Determine how many lines below contain the word "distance", then write that number by itself.

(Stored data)
******************************
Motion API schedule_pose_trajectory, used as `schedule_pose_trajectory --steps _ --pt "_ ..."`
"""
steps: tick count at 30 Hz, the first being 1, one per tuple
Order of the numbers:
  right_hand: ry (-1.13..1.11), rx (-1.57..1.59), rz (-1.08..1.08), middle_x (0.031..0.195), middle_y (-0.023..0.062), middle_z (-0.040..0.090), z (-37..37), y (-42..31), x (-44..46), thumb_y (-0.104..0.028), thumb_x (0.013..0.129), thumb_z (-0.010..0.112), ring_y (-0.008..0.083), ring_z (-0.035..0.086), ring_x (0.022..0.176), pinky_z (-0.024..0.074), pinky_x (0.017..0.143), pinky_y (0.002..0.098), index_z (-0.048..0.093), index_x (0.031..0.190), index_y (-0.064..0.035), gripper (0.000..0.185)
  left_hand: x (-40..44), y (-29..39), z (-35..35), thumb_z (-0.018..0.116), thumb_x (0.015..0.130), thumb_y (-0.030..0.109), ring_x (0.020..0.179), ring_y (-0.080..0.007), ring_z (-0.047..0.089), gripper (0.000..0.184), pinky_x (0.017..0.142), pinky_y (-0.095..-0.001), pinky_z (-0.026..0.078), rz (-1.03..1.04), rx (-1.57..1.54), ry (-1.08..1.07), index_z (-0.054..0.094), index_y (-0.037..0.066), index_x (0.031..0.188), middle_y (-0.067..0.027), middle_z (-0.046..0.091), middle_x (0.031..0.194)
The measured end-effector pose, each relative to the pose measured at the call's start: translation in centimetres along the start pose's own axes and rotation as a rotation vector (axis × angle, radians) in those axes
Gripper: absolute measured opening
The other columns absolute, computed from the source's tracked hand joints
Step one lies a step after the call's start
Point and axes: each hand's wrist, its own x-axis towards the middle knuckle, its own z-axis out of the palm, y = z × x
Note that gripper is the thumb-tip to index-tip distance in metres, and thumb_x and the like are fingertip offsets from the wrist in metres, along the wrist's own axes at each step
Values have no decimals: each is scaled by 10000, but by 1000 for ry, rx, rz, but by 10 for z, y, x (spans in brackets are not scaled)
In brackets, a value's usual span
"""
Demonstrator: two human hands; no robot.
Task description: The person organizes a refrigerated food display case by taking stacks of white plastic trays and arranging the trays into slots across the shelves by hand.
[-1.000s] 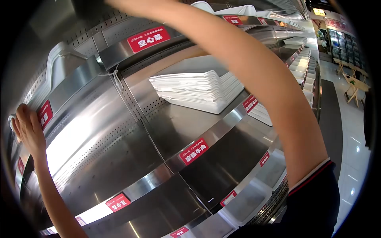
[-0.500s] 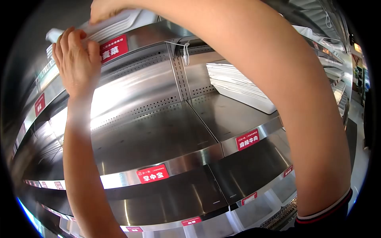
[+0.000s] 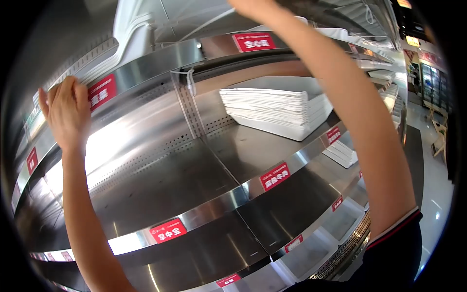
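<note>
My left hand (image 3: 68, 114) is raised at the upper left, its fingers bent over the edge of the top shelf (image 3: 160, 61), beside a red label (image 3: 102, 92). Whether it grips the white trays there is hidden. White trays (image 3: 131, 41) stand on that shelf, to the right of the hand. My right arm reaches up across the right side; only the wrist part of my right hand (image 3: 250, 6) shows at the top edge, its fingers out of frame. Below, a stack of white trays (image 3: 267, 109) lies on the middle shelf.
The metal middle shelf (image 3: 160, 180) carries red labels (image 3: 275, 176) along its front edge. White bins (image 3: 306, 255) line the lowest level. More trays (image 3: 342, 153) sit at the right. Beyond are a tiled floor (image 3: 435, 194), wooden tables (image 3: 438, 129) and glass-door coolers (image 3: 434, 85).
Since half a second ago, the view has swung right. My right hand has gone from beside my left hand to the top edge. My left hand remains at the shelf edge.
</note>
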Motion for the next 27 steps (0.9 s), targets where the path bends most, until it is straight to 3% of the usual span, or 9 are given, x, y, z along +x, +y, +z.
schedule_pose_trajectory --steps 2,3,6,7,10,13,14,19,27 --pt "-68 -24 50 875 222 605 4 19 -38 -256 924 453 407 585 861 460 792 479 562 1007 -52 245 0 -2 3 374 924 276 1028 -239 554 309 1125 -413 144 -4 10 7 604 69 931 -108 624 920" --pt "-261 16 203 922 170 636 4 17 -71 -417 929 452 336 605 871 458 763 428 625 1059 -82 399 0 -3 2 370 926 276 1026 -247 553 309 1125 -416 146 3 9 -6 596 65 941 -119 620 915" --pt "-333 10 188 822 132 641 -1 31 -109 -497 915 422 338 616 800 470 748 449 644 861 -76 479 0 -7 8 366 927 271 1021 -256 552 305 1123 -421 151 29 19 30 586 62 958 -128 617 910" --pt "-510 -21 250 815 109 657 -10 28 -103 -536 906 410 316 624 815 468 761 419 673 861 -112 501 0 -9 9 357 933 265 1018 -262 552 304 1121 -429 156 32 39 21 578 59 970 -135 613 907" --pt "-852 -22 326 937 97 669 -31 35 -84 -587 890 435 269 619 837 463 749 362 675 1025 -132 532 -1 -20 16 326 954 259 1015 -263 554 316 1123 -443 152 113 153 -23 567 57 976 -127 602 909" --pt "-909 6 324 939 84 679 -43 52 -86 -637 862 451 242 628 820 466 745 332 670 1069 -154 569 -6 -46 39 304 974 277 1020 -246 556 327 1125 -441 148 226 222 49 551 65 1011 -112 593 949" --pt "-918 -50 390 1024 65 665 -52 50 -87 -715 834 387 246 598 1008 428 866 356 683 1034 -176 647 -7 -46 41 302 978 282 1031 -241 554 336 1126 -440 151 150 156 34 555 67 1027 -109 596 946" --pt "-903 -8 466 972 83 676 -61 79 -94 -724 796 463 245 624 940 455 823 340 707 979 -146 653 -9 -57 51 295 986 297 1071 -225 545 372 1132 -435 152 139 204 61 566 70 1102 -109 609 1008" --pt "-967 -52 566 1009 115 672 -73 135 -96 -721 716 577 276 624 952 452 869 369 711 993 -70 721 -13 -97 73 261 1001 426 1167 -209 500 471 1056 -415 266 106 357 -89 501 144 1294 -113 566 1204"
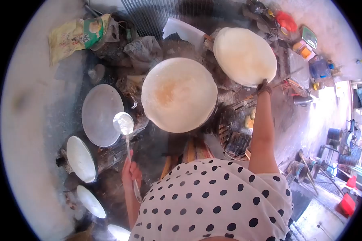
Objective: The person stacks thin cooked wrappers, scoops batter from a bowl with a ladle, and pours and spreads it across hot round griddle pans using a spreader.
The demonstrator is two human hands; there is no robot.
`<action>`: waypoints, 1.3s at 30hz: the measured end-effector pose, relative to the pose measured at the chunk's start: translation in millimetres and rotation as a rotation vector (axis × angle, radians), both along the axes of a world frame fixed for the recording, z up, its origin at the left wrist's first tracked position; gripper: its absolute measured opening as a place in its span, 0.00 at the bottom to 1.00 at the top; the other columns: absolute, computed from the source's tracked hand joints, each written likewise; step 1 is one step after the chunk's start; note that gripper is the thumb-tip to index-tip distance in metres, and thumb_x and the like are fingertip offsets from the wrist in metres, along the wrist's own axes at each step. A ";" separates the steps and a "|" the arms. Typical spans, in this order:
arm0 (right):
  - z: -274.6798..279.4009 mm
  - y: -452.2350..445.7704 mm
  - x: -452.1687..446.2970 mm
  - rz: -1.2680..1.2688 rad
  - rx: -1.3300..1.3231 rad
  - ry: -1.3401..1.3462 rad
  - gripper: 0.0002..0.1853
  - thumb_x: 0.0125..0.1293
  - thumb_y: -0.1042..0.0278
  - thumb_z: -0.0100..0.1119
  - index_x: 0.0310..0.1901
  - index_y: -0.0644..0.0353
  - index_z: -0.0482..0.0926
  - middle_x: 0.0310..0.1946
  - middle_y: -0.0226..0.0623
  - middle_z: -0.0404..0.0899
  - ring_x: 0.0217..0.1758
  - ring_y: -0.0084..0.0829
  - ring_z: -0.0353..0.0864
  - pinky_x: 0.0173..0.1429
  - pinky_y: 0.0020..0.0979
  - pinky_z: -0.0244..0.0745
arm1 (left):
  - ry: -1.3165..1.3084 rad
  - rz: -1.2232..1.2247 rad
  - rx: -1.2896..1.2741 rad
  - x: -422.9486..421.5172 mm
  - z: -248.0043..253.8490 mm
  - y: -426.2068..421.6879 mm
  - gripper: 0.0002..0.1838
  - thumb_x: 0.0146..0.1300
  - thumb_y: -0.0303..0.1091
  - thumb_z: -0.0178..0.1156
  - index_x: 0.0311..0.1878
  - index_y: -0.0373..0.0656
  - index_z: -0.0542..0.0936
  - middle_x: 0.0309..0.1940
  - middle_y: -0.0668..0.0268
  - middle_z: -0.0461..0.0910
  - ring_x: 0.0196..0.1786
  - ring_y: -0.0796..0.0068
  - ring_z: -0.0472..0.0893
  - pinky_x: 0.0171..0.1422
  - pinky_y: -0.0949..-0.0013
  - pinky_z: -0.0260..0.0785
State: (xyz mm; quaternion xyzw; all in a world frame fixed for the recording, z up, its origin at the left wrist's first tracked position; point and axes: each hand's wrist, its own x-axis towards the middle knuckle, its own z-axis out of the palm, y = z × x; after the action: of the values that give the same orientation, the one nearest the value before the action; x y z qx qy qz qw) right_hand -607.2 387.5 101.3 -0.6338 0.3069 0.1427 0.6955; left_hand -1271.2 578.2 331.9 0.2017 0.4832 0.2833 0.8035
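My left hand [131, 172] is closed round the long handle of a ladle [124, 124], whose bowl holds white batter. The bowl hangs over the right edge of a round grey griddle [98, 114]. In front of me a large pale round flatbread [179, 96], browned left of its middle, covers a round griddle. My right arm stretches to a second pale round of flatbread [245, 56] at the upper right. At its lower right rim my right hand [264, 86] looks dark and small, with fingers drawn in. What they grip is unclear, and a thin stick passes close by.
Several more rounds with pale surfaces, including one white disc [81, 159], line the left wall. A printed sack [80, 36] lies at the upper left. Below the right arm is a slatted basket [225, 138]. A blue container [319, 68] stands far right. Haze hangs over the floor.
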 end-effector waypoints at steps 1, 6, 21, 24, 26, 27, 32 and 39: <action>-2.6 7.0 -13.5 0.039 -0.183 0.039 0.16 0.63 0.51 0.56 0.26 0.54 0.72 0.17 0.30 0.70 0.20 0.26 0.70 0.23 0.28 0.64 | 0.003 -0.018 -0.007 -11.0 -13.1 -1.0 0.21 0.74 0.36 0.41 0.68 0.43 0.61 0.19 0.77 0.59 0.12 0.90 0.58 0.13 0.82 0.53; -4.0 8.3 -36.1 0.557 -0.936 -0.115 0.27 0.65 0.42 0.45 0.43 0.62 0.80 0.40 0.43 0.83 0.43 0.41 0.83 0.48 0.41 0.75 | -0.387 0.048 -0.183 -36.9 -22.9 -0.1 0.24 0.75 0.32 0.37 0.72 0.42 0.54 0.22 0.76 0.61 0.14 0.87 0.61 0.17 0.78 0.59; 83.2 215.6 -489.7 1.609 -1.004 -0.954 0.19 0.61 0.49 0.57 0.48 0.51 0.77 0.48 0.38 0.78 0.50 0.38 0.80 0.53 0.38 0.76 | 0.085 0.099 0.026 -126.7 -34.9 -32.4 0.22 0.74 0.37 0.41 0.68 0.44 0.63 0.17 0.76 0.59 0.12 0.86 0.56 0.15 0.78 0.52; 64.6 222.3 -478.0 1.617 -1.157 -1.121 0.14 0.65 0.53 0.49 0.44 0.52 0.78 0.40 0.39 0.79 0.44 0.39 0.82 0.47 0.40 0.77 | 0.064 0.095 0.062 -145.9 -37.5 -37.3 0.21 0.74 0.37 0.40 0.67 0.44 0.64 0.18 0.76 0.59 0.12 0.85 0.56 0.15 0.77 0.52; 73.4 220.3 -460.1 1.541 -1.161 -1.217 0.14 0.66 0.55 0.48 0.43 0.54 0.76 0.37 0.40 0.80 0.42 0.39 0.83 0.43 0.39 0.78 | 0.074 0.110 0.066 -152.7 -39.9 -37.5 0.21 0.74 0.37 0.40 0.67 0.44 0.64 0.18 0.75 0.59 0.12 0.85 0.57 0.15 0.77 0.53; 88.4 217.3 -447.7 1.457 -1.163 -1.295 0.14 0.67 0.56 0.46 0.42 0.57 0.75 0.33 0.41 0.80 0.41 0.38 0.83 0.39 0.39 0.78 | 0.090 0.112 0.070 -153.5 -41.6 -36.9 0.21 0.74 0.37 0.40 0.67 0.44 0.64 0.18 0.75 0.59 0.12 0.85 0.57 0.14 0.77 0.53; 174.4 208.4 -284.7 1.277 -1.446 -1.646 0.11 0.66 0.59 0.46 0.36 0.50 0.78 0.31 0.39 0.80 0.36 0.34 0.83 0.37 0.37 0.78 | 0.081 0.027 0.103 -143.1 -54.1 -22.5 0.21 0.74 0.37 0.40 0.67 0.44 0.64 0.18 0.75 0.60 0.11 0.85 0.58 0.14 0.76 0.54; 299.6 59.9 -86.8 0.517 -0.475 -0.941 0.13 0.66 0.59 0.55 0.44 0.57 0.81 0.32 0.32 0.82 0.37 0.28 0.80 0.42 0.31 0.73 | 0.006 -0.105 0.109 -76.1 -50.3 -6.8 0.21 0.74 0.36 0.41 0.69 0.46 0.62 0.17 0.77 0.59 0.11 0.88 0.58 0.12 0.79 0.56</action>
State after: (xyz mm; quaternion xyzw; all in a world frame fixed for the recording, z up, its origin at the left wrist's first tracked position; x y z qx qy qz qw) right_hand -694.0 447.4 401.0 -0.8217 -0.1758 -0.0620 0.5385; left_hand -1347.3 571.4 281.6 0.2712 0.4582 0.2660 0.8036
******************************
EXERCISE ANSWER »
2